GSK-1070916 (NMI-900)

Background Information:

GSK1070916 is a potent, selective and ATP competitive inhibitor of
Aurora B and C kinases with Ki values of 0.38 and 1.5 nM, respectively,
and is highly selective over Aurora A (Ki = 490 nM). Its inhibition of
Aurora B and C is time-dependent, with an enzyme-inhibitor dissociation
half-life of >480 min and 270 min respectively, a unique feature
compared to other Aurora B Kinase inhibitors under clinical development.
It is selective over other kinase targets with an exception of of FLT1,
TIE2, SIK, FLT4, and FGFR1 (with IC50 values of 42, 59, 70, 74, and 78
nM, respectively). It is currently in clinical development.

Reference:

1. N. D. Adams, et al., Discovery of GSK1070916, a Potent and
Selective Inhibitor of Aurora B/C Kinase, J. Med. Chem., 2010, 53 (10),
pp 3973–4001.
2. K. Anderson, et al, Biochemical characterization of GSK1070916, a
potent and selective inhibitor of Aurora B and Aurora C kinases with an
extremely long residence time, Biochem. J. (2009) 420 (259–265).

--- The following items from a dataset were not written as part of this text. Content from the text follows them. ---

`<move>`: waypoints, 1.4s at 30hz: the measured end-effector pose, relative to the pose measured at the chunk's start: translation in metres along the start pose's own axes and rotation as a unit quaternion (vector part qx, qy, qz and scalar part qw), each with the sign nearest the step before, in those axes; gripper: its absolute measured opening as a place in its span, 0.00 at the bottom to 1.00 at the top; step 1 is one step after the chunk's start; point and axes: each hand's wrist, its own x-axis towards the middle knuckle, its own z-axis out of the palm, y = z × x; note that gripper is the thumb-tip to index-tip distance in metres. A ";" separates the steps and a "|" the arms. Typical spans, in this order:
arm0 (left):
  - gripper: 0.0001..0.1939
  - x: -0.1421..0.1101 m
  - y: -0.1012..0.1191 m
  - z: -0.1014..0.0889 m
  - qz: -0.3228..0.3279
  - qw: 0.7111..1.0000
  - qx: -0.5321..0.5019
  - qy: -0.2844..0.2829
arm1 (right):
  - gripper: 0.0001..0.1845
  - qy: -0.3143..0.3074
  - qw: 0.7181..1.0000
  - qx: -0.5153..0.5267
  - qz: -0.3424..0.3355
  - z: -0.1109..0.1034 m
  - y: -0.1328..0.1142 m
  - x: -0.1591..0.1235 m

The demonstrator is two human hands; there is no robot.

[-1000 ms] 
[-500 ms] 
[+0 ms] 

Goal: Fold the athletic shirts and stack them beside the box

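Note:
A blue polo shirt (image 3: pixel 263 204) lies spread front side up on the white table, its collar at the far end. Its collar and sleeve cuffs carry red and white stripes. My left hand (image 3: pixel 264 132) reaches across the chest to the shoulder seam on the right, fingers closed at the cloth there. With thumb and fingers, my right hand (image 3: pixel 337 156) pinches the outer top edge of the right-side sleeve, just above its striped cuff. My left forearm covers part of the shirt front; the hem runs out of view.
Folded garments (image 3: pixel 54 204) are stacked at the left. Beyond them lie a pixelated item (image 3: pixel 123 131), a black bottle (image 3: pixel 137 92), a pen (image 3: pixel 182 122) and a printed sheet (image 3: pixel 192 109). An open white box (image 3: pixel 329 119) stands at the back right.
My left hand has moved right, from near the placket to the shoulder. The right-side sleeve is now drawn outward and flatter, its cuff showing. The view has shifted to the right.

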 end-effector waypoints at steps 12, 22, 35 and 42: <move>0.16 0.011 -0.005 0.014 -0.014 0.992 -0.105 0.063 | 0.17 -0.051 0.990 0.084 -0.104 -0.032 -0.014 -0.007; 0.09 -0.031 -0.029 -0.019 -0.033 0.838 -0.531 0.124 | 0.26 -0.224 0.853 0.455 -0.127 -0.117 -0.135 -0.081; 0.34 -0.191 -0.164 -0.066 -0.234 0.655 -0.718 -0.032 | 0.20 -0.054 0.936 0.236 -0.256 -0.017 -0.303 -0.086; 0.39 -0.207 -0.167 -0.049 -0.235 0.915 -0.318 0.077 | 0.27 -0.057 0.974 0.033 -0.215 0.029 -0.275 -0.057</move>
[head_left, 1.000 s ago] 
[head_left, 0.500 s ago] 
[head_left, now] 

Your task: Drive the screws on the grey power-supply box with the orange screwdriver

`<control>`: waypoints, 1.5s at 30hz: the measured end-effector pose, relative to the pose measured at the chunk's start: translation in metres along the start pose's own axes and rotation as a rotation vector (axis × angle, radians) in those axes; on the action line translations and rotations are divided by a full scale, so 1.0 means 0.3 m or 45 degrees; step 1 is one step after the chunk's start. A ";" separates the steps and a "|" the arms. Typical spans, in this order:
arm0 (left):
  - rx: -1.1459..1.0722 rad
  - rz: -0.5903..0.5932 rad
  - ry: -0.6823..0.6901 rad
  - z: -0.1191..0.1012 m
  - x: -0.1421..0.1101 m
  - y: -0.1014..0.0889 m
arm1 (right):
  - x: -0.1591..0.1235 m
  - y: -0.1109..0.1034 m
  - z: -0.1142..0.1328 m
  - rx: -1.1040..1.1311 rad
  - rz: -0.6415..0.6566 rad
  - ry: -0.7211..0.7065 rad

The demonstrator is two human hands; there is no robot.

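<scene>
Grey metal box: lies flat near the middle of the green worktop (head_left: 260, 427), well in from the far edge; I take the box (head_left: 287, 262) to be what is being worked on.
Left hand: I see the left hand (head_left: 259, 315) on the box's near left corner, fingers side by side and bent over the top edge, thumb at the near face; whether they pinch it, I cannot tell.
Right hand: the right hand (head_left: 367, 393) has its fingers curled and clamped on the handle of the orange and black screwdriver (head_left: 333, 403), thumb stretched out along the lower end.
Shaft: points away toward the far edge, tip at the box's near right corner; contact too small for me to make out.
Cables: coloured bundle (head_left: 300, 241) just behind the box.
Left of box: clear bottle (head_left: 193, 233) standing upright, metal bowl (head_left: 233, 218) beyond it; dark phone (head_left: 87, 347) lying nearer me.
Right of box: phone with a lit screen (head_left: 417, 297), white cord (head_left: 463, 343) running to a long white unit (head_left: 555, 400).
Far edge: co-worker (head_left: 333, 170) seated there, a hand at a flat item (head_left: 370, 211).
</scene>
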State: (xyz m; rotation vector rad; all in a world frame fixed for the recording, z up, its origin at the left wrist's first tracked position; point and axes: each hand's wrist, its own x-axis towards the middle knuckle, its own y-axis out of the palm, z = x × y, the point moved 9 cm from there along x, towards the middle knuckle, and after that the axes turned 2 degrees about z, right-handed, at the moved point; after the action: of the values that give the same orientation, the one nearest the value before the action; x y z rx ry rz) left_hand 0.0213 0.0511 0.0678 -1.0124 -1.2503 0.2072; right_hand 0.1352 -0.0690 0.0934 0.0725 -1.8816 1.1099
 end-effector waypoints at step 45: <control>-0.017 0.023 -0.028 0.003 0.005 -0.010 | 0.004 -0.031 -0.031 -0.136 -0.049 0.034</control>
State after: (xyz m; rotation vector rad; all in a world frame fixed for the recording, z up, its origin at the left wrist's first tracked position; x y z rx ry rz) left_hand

APIM050161: GSK-1070916 (NMI-900)

CAS No.: 942918-07-2.
Molecular Formula: C₃₀H₃₃N₇O • H₂O.
Molecular Weight: 525.6.
Purity: >99.5% (HPLC at 214 and 254 nm).
QC: HPLC-MS, ¹HNMR, and Quatitative Elemental Analysis.
Solubility: In DMSO.
Storage: Store at 0°C (short term), -20°C (long term), desiccated.